John Harvey: Ein Lebenszeichen

John Harvey (© Molly Ernestine Boiling

Old Man with a Stick überschrieb der Brite John Harvey seinen Jahresrückblick auf 2022 bei uns. Er ist einer der Großen der Kriminalliteratur. Seinem Inspektor Charlie Resnick sind wir durch die 90er Jahre gefolgt, „darkness, darkness“, der letzte Resnick-Roman, der den Bergarbeiterstreik 1984/85 zum Thema hat, war das bisher letzte übersetzte Buch bei uns. Charlie Resnick hört gern Jazz, hat es etwas übrig für Poesie, ganz wie sein Autor, der mehrere Instrumente spielen und Gedichte schreiben kann. Wir haben bei John Harvey, immerhin Jahrgang 1938, nachgefragt, wie es ihm inzwischen geht.
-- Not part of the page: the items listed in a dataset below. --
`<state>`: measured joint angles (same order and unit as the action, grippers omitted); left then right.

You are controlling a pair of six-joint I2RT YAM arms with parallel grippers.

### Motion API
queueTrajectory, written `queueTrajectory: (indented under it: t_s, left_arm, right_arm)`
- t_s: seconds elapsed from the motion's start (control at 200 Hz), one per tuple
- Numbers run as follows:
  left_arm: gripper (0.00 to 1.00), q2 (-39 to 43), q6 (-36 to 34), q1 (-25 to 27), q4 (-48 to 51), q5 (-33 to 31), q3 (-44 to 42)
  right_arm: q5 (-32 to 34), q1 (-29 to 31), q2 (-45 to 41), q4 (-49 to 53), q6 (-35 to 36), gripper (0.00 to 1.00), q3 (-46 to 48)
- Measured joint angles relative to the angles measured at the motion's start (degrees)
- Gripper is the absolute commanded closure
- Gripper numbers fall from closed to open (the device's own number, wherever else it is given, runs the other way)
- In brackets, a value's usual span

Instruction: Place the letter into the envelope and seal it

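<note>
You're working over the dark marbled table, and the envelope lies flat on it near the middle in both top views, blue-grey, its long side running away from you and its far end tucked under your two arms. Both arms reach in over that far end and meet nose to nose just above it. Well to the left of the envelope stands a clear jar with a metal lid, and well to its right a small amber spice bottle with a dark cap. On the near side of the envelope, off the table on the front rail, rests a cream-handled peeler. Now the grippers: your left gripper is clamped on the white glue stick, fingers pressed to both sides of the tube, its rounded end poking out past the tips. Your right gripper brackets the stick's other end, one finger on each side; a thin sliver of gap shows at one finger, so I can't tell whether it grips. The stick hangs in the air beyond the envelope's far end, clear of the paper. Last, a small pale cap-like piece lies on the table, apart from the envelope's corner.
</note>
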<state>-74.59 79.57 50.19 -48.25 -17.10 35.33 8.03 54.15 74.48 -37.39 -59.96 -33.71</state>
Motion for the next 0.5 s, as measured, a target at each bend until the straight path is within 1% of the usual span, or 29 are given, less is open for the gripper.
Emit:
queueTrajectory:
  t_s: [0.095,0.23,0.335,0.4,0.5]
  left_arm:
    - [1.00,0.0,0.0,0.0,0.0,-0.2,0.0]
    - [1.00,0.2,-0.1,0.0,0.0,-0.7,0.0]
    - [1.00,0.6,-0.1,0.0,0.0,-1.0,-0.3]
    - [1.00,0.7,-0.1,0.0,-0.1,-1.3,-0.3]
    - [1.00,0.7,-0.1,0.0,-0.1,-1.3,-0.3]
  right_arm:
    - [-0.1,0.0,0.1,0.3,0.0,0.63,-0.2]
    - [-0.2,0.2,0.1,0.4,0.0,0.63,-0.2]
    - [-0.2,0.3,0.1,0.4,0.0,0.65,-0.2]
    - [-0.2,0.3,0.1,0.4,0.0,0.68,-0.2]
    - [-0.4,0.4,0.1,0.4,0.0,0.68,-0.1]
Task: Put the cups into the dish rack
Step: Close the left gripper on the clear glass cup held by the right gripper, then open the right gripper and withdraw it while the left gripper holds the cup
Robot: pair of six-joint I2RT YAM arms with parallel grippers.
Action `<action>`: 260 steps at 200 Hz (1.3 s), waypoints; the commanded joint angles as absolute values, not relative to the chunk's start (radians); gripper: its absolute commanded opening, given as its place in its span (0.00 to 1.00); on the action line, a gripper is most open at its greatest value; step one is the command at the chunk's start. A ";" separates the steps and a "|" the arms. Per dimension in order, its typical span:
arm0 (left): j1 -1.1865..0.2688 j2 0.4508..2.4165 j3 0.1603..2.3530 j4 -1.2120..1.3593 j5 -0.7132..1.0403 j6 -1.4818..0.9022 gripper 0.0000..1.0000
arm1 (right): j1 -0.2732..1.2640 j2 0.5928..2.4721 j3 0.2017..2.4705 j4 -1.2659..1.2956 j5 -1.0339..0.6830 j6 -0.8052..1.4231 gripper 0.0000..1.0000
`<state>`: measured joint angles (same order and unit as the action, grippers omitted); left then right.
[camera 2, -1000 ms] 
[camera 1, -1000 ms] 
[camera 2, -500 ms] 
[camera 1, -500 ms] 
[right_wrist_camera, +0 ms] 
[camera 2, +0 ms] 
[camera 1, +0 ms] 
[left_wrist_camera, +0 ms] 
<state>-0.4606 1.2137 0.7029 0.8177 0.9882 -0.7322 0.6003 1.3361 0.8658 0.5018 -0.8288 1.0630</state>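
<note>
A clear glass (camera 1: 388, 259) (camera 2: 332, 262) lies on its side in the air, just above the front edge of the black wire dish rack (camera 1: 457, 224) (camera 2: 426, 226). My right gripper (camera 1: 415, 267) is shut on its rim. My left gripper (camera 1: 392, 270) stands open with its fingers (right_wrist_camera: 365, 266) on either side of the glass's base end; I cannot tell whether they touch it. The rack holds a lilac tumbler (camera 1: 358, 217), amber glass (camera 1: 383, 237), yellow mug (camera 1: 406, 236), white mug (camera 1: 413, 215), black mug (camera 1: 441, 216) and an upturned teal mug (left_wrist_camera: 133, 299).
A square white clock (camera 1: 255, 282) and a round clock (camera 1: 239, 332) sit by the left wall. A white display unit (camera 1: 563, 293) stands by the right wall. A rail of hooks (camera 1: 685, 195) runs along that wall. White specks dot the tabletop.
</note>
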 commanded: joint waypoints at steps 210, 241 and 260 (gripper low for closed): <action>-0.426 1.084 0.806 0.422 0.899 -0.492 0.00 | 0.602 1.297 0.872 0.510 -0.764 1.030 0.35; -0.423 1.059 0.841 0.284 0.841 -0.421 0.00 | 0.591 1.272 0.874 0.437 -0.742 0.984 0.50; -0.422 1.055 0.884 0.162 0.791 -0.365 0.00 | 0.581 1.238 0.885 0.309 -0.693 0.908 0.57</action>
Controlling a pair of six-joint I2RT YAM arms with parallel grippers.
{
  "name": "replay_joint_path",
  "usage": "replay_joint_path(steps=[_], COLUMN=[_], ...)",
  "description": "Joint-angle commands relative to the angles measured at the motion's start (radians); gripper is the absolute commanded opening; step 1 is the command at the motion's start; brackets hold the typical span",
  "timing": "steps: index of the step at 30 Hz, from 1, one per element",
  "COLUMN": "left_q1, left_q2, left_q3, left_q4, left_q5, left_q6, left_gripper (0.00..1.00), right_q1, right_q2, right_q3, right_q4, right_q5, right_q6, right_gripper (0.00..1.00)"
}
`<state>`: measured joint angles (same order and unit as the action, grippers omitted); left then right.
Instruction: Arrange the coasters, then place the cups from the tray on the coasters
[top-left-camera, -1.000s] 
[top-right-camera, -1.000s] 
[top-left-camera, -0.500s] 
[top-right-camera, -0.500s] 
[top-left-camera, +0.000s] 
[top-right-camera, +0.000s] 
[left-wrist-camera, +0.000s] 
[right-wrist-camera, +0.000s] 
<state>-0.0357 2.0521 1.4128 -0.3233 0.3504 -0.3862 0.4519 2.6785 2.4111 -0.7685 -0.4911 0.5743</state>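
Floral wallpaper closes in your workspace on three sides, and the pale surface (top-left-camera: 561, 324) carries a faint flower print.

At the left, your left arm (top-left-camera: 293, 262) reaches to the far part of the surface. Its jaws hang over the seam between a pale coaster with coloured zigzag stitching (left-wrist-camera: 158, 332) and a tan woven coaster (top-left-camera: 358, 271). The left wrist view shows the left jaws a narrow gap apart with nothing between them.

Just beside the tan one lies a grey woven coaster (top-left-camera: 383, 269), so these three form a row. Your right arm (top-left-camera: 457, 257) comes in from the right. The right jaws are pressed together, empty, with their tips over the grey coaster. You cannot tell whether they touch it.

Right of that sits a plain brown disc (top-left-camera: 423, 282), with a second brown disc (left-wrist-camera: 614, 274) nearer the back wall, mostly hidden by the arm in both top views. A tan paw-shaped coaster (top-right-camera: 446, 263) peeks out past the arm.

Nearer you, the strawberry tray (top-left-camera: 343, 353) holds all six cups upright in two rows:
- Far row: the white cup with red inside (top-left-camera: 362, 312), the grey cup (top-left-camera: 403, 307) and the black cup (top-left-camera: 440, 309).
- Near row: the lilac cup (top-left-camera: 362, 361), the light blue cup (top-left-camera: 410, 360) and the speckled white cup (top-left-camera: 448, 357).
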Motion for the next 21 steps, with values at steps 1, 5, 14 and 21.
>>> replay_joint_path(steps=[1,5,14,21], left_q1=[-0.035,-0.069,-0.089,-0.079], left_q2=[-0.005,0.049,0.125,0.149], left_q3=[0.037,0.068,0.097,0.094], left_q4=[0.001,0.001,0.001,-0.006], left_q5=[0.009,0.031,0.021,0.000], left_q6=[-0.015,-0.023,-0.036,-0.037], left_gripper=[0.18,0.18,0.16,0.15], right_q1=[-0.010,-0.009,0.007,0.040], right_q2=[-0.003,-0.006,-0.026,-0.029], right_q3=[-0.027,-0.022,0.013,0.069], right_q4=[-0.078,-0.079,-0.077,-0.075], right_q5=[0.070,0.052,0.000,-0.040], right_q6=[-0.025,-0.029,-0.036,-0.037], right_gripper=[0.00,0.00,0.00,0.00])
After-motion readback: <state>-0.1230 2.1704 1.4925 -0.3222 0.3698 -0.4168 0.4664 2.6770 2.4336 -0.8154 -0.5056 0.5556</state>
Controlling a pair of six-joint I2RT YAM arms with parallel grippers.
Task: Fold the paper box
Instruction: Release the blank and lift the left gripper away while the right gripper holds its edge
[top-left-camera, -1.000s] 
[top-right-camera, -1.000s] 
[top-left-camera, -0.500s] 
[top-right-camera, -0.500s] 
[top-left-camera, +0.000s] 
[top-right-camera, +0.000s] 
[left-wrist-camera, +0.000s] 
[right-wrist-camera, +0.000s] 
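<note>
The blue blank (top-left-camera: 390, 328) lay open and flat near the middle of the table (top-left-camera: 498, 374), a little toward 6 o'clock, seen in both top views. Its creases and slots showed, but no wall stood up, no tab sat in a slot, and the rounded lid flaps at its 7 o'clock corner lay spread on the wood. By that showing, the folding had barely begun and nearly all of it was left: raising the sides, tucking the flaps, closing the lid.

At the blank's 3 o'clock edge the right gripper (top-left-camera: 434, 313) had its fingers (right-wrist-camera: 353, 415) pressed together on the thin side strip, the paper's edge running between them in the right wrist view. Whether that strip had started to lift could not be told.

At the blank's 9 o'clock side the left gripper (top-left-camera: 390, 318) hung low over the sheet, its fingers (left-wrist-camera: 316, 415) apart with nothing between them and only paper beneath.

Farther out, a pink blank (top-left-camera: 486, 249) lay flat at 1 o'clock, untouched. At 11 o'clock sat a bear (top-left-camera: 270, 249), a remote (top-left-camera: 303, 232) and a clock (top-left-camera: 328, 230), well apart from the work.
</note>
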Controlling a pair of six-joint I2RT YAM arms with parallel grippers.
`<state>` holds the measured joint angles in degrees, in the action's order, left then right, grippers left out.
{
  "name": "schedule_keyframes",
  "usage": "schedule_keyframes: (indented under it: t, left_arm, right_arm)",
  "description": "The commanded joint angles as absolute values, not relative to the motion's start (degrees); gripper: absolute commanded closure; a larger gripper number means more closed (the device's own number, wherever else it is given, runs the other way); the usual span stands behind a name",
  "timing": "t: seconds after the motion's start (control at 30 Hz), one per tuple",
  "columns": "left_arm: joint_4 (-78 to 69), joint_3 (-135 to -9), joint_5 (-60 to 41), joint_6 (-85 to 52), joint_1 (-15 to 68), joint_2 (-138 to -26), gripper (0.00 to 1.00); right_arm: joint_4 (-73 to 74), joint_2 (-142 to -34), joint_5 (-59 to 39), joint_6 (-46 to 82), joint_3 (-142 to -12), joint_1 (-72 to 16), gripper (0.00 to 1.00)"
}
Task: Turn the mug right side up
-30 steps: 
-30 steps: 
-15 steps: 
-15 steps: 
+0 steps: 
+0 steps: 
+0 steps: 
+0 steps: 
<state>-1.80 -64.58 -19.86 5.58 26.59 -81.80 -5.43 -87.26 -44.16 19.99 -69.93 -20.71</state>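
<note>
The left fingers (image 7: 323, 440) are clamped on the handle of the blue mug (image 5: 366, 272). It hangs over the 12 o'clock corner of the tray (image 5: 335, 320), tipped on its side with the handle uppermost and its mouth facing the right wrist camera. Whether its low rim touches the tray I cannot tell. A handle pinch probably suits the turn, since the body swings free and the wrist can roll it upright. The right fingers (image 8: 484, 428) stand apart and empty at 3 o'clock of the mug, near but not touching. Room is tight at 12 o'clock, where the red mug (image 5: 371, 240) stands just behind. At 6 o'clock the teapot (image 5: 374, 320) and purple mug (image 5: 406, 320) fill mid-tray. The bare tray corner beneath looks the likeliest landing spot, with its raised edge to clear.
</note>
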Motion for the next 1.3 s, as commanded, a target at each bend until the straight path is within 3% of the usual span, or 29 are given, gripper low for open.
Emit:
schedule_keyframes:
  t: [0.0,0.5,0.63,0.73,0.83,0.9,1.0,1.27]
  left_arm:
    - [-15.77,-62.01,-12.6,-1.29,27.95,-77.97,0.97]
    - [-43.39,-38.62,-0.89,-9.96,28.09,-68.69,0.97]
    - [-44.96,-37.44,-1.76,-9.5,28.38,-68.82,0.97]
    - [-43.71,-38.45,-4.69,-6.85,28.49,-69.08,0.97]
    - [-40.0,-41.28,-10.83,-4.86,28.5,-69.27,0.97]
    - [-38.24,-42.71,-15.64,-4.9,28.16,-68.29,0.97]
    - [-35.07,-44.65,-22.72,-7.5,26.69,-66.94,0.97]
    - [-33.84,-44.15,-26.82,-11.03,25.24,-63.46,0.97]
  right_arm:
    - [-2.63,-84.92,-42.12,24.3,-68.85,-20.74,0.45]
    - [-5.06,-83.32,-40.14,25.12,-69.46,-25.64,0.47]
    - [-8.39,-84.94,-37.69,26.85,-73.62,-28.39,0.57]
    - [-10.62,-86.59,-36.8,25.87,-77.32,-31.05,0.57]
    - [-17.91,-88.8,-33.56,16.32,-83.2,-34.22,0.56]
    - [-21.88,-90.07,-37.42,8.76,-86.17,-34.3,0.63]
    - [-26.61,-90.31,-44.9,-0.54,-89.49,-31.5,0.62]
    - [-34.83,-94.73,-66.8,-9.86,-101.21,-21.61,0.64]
Ah, yes … the walking. One downside of the treatment that is so effectively keeping any further spread of my prostate cancer at bay, is that it brings with it increasing fatigue. What used to be an everyday stroll is now slower, shorter, more of a physical effort – even with the aid of my trusty walking stick, trusted since my fall some little time ago which resulted in a fracture or two and the necessity of wearing a neck brace for a dozen or so weeks. 

And these limitations, I have to confess, do result in my sometimes adopting different avoidance strategies which can keep me from straying further than the local Turkish café for my morning coffee or to the nearby shops. So I’ve tried to make a pact with myself: walk every other day, even if it’s a walk round a couple of blocks. Try to do more than that if you can.

Well, yes. I knew from chatting with them that my neighbours, of a similar age, perhaps a little younger, and one of them also walking with a stick, quite frequently began a walk by taking the bus to a starting point a short way distant, just to mix things up. Golders Hill Park on the far side of Hampstead Heath, I knew from time to time they went there.

Either a 390 or 134 to Archway and then a 210, which would drop me outside the entrance to the park. Fortified by a fairly decent coffee, I set out on a vaguely circular route that would take me through the nicely tended garden of shrubs and flowers – time for a rest on a friendly bench – and round past the bird and animal sanctuary, up a short incline and into the Hill Garden, a little known haven that is beautifully looked after and leads onto the Pergola, a raised archway running above yet more flowers and shrubbery, finally turning you out close to the road by Jack Straw’s Castle, where it had been my intention to pick up a 210 for the reverse journey towards home. 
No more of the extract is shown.